■ Activity ■
Without dropping or altering a single word, give the listing again.

>>>

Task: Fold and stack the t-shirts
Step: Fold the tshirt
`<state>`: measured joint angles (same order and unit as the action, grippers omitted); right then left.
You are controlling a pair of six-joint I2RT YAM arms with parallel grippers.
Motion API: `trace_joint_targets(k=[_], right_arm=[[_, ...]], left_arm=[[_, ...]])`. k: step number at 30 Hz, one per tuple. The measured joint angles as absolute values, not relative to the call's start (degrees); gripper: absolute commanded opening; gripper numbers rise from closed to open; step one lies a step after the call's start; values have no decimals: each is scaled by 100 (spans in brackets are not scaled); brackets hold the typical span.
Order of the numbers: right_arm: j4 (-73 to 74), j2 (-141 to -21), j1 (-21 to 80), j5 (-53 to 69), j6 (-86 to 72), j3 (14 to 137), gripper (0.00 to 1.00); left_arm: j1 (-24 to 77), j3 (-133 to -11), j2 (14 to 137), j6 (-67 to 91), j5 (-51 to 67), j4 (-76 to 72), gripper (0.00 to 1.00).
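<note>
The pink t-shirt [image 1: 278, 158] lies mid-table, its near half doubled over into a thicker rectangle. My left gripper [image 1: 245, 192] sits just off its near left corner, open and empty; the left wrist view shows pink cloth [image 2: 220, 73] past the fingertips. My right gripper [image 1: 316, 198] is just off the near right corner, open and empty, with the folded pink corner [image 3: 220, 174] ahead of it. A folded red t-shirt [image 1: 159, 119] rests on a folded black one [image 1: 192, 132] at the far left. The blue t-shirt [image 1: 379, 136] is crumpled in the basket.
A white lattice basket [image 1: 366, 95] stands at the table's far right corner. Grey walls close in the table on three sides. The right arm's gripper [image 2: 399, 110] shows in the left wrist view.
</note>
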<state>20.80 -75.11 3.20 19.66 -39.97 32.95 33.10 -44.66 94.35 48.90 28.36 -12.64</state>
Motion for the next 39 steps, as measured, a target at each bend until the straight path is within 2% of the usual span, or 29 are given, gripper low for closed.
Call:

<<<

■ Answer section ■
Task: Fold and stack the t-shirts
Step: Fold the tshirt
`<state>`: measured joint angles (same order and unit as the action, grippers omitted); right then left.
You are controlling a pair of six-joint I2RT YAM arms with parallel grippers.
Motion API: `trace_joint_targets(k=[_], right_arm=[[_, ...]], left_arm=[[_, ...]])`. k: step number at 30 Hz, one per tuple. The measured joint angles as absolute values, not relative to the call's start (degrees); gripper: absolute commanded opening; gripper numbers rise from closed to open; step one lies a step after the call's start; values have no decimals: each is scaled by 100 (spans in brackets are not scaled); brackets hold the typical span.
Order of the numbers: right_arm: j4 (-73 to 74), j2 (-141 to -21), j1 (-21 to 80), j5 (-53 to 69), j6 (-86 to 72), j3 (14 to 137), gripper (0.00 to 1.00); left_arm: j1 (-24 to 77), j3 (-133 to -11), j2 (14 to 137), j6 (-67 to 91), j5 (-51 to 67), j4 (-76 to 72), gripper (0.00 to 1.00).
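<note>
The pink t-shirt [image 1: 278, 158] lies mid-table, its near half doubled over into a thicker rectangle. My left gripper [image 1: 245, 192] sits just off its near left corner, open and empty; the left wrist view shows pink cloth [image 2: 220, 73] past the fingertips. My right gripper [image 1: 316, 198] is just off the near right corner, open and empty, with the folded pink corner [image 3: 220, 174] ahead of it. A folded red t-shirt [image 1: 159, 119] rests on a folded black one [image 1: 192, 132] at the far left. The blue t-shirt [image 1: 379, 136] is crumpled in the basket.
A white lattice basket [image 1: 366, 95] stands at the table's far right corner. Grey walls close in the table on three sides. The right arm's gripper [image 2: 399, 110] shows in the left wrist view.
</note>
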<state>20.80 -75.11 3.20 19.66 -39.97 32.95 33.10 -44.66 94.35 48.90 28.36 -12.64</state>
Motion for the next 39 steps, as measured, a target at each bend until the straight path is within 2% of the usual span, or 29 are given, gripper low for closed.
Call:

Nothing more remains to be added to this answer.